## [SOURCE MATERIAL]

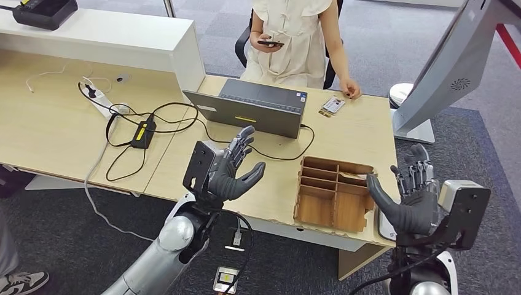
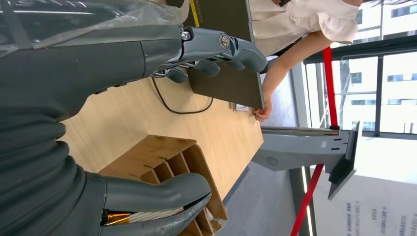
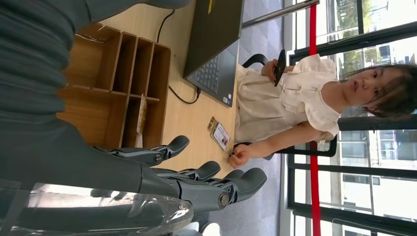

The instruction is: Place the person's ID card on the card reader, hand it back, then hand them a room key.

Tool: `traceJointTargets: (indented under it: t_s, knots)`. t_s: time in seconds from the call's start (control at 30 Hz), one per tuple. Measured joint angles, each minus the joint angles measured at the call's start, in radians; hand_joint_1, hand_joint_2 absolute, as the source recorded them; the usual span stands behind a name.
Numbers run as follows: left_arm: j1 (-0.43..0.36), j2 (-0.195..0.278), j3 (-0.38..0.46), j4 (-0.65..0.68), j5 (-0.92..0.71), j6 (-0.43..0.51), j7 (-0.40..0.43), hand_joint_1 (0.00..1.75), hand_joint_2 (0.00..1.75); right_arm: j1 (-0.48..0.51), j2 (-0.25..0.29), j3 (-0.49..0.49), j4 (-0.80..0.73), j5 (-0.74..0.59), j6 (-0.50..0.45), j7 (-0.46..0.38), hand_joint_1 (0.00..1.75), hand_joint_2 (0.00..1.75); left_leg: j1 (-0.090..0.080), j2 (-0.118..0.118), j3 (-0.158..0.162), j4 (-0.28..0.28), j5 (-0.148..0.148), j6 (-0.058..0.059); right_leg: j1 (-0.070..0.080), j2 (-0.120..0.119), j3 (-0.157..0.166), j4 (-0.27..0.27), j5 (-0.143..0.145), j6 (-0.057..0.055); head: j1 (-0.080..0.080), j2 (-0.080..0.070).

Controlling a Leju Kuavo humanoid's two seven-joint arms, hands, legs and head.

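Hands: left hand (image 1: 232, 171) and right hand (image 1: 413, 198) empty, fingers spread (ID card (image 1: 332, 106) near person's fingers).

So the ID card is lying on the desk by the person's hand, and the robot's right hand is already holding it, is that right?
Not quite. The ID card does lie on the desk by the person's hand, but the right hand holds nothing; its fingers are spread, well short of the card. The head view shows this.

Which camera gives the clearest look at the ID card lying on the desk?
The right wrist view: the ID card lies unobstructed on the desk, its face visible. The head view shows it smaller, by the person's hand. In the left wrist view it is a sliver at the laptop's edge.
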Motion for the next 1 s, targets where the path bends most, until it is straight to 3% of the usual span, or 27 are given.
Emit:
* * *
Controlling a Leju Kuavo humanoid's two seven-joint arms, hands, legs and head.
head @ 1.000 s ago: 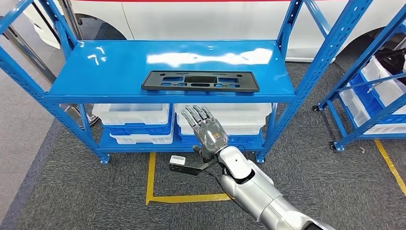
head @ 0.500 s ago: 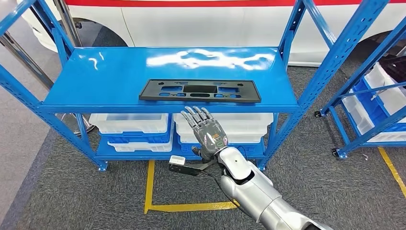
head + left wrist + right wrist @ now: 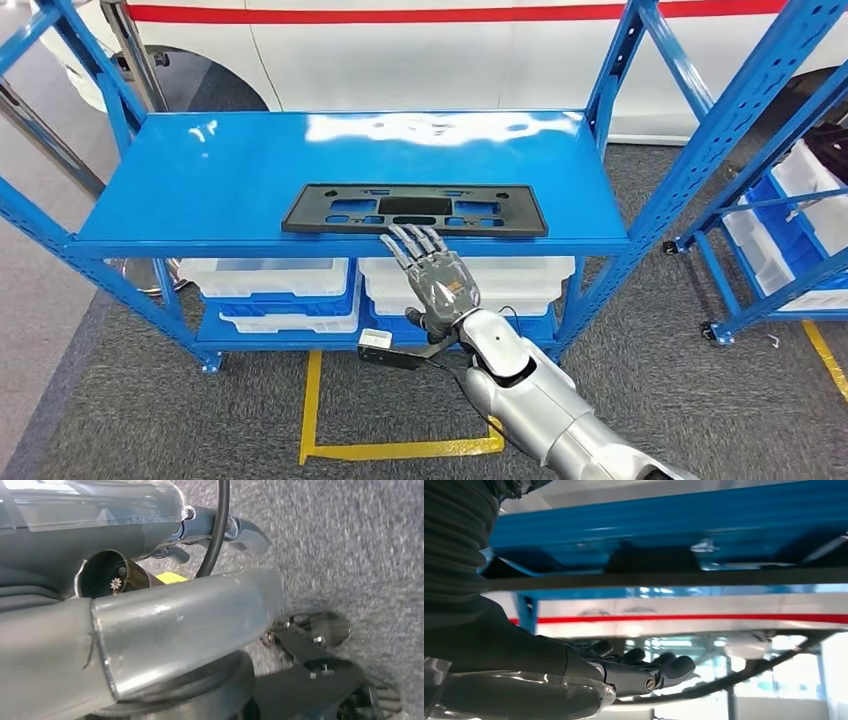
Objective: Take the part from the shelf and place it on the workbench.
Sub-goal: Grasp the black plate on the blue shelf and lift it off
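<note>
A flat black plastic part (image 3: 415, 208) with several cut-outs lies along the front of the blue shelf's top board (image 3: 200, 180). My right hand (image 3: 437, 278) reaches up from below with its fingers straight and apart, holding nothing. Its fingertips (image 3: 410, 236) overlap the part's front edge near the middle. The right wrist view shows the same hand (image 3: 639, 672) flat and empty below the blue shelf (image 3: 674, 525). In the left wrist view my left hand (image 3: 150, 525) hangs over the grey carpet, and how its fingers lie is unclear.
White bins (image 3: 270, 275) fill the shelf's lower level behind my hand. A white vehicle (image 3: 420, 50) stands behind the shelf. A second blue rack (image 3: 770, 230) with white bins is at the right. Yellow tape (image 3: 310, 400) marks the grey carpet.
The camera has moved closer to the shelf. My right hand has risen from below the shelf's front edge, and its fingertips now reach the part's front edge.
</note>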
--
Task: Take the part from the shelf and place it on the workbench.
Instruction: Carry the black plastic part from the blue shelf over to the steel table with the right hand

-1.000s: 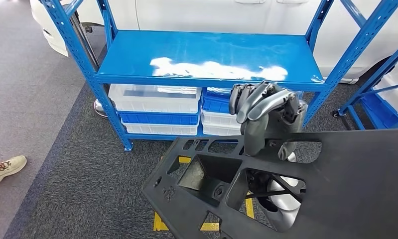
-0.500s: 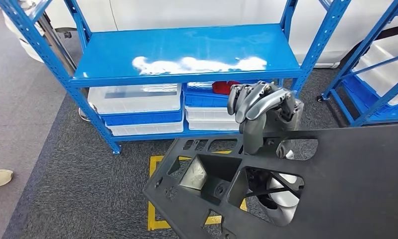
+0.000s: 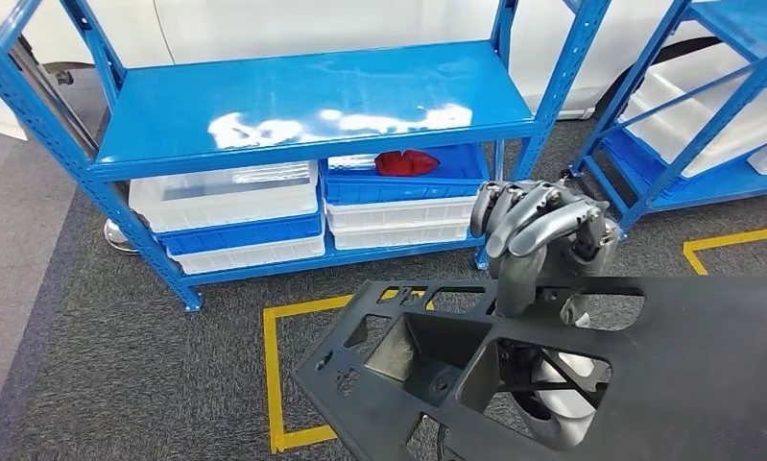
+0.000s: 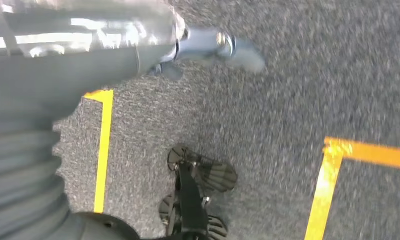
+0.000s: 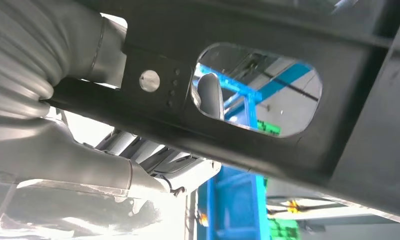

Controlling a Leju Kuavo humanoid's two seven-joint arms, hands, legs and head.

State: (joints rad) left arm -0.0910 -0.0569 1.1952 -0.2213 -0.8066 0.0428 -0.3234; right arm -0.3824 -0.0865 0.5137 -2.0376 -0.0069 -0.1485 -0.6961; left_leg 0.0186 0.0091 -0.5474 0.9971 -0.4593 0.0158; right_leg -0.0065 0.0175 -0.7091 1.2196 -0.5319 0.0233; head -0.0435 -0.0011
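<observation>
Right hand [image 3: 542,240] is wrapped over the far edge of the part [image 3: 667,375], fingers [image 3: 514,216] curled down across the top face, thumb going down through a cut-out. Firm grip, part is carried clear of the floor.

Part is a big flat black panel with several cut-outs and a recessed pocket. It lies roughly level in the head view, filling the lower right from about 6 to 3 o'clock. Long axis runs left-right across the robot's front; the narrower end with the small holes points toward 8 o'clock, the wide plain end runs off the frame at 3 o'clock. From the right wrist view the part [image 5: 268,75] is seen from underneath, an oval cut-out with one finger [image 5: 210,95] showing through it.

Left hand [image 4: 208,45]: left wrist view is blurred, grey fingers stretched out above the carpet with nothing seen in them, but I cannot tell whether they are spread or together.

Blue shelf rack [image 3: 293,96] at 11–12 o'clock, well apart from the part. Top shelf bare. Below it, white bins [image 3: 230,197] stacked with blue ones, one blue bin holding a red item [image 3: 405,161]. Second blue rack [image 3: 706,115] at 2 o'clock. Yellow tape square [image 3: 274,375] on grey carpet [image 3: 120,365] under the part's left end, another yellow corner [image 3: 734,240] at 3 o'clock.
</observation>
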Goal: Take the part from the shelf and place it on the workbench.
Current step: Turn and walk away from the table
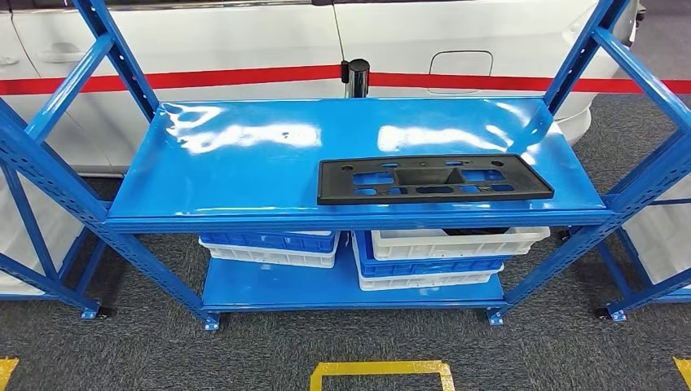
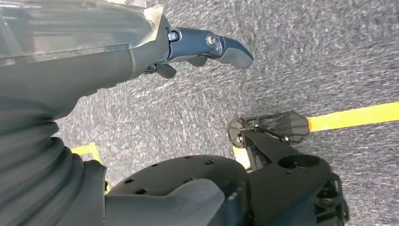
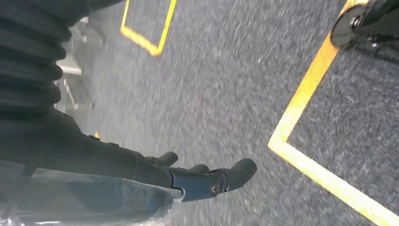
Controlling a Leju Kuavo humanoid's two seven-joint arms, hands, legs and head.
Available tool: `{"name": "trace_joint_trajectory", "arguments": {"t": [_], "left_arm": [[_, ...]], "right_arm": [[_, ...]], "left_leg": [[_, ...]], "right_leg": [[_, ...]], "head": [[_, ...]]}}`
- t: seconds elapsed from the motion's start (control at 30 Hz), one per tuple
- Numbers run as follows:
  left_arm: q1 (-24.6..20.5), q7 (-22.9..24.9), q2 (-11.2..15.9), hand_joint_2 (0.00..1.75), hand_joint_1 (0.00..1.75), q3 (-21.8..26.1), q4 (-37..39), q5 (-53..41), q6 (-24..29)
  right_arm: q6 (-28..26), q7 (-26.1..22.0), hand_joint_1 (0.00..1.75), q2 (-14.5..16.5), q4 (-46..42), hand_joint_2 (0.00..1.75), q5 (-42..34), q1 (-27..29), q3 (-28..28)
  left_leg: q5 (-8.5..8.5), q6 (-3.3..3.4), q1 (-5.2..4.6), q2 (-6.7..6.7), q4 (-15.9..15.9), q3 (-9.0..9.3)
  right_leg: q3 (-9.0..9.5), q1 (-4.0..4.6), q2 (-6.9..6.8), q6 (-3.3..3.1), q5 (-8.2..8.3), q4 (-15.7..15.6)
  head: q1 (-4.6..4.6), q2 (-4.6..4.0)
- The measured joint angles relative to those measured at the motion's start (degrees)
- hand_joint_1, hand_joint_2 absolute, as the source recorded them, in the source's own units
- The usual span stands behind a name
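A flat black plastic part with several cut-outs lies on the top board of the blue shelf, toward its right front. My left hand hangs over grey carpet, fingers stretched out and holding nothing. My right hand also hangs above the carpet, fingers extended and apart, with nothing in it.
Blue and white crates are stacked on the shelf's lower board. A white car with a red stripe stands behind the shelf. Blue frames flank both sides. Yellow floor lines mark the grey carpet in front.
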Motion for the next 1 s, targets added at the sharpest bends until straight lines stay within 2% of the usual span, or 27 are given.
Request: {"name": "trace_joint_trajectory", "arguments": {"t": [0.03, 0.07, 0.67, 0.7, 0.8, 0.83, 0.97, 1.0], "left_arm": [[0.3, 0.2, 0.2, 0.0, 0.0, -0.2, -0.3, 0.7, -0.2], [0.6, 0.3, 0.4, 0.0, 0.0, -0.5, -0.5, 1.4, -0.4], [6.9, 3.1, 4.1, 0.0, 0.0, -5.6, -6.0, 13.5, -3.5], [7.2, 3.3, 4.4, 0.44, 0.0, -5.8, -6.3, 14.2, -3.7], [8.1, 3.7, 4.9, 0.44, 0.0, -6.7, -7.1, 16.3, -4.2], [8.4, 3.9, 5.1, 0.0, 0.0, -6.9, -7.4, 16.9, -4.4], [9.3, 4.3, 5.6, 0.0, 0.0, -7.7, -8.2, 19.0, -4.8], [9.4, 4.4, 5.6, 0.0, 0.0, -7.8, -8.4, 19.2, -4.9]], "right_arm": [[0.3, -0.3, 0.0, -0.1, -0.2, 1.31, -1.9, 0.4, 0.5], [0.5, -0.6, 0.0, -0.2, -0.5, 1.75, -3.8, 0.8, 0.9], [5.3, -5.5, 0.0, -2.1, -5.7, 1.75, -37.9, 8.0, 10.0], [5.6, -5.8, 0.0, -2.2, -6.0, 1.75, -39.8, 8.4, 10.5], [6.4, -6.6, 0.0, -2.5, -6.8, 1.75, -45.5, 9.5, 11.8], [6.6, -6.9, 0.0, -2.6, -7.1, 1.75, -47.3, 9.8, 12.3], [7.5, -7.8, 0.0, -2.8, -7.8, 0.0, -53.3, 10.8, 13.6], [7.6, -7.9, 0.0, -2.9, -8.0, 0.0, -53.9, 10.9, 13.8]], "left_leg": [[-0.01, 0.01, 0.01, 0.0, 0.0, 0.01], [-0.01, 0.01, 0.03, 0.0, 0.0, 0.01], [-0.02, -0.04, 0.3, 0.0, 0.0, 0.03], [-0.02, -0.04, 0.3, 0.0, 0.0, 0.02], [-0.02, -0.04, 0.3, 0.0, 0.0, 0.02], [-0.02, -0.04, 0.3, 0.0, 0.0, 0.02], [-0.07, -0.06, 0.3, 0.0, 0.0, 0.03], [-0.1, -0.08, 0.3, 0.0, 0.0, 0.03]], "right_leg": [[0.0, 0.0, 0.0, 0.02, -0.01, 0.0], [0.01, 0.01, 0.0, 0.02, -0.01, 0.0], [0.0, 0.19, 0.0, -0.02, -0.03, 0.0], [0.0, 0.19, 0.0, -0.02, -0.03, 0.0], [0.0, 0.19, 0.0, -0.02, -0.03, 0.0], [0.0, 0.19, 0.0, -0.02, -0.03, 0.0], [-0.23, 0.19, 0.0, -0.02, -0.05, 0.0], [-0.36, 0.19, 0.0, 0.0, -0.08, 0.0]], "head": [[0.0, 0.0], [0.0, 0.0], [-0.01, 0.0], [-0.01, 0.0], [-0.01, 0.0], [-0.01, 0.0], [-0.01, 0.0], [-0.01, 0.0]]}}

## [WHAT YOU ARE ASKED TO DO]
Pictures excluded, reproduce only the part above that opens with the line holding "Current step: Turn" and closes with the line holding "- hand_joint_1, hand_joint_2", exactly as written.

## [SOLUTION TO THIS PROBLEM]
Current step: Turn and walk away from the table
Controlling a Leju Kuavo humanoid's two seven-joint arms, hands, legs and head.
Available tool: `{"name": "trace_joint_trajectory", "arguments": {"t": [_], "left_arm": [[_, ...]], "right_arm": [[_, ...]], "left_leg": [[_, ...]], "right_leg": [[_, ...]], "head": [[_, ...]]}}`
- t: seconds elapsed from the motion's start (control at 30 Hz), one per tuple
- Numbers run as follows:
  left_arm: q1 (-24.6..20.5), q7 (-22.9..24.9), q2 (-11.2..15.9), hand_joint_2 (0.00..1.75), hand_joint_1 (0.00..1.75), q3 (-21.8..26.1), q4 (-37..39), q5 (-53..41), q6 (-24..29)
  right_arm: q6 (-28..26), q7 (-26.1..22.0), hand_joint_1 (0.00..1.75), q2 (-14.5..16.5), q4 (-46..42), hand_joint_2 (0.00..1.75), q5 (-42..34), q1 (-27..29), q3 (-28..28)
  left_leg: q5 (-8.5..8.5), q6 (-3.3..3.4), q1 (-5.2..4.6), q2 (-6.7..6.7), q4 (-15.9..15.9), q3 (-9.0..9.3)
  right_leg: q3 (-9.0..9.5), q1 (-4.0..4.6), q2 (-6.9..6.8), q6 (-3.3..3.1), q5 (-8.2..8.3), q4 (-15.7..15.6)
  head: q1 (-4.6..4.6), q2 (-4.6..4.0)
- The measured joint angles relative to those measured at the motion's start (degrees)
- hand_joint_1, hand_joint_2 absolute, as the source recorded them, in the source's own units

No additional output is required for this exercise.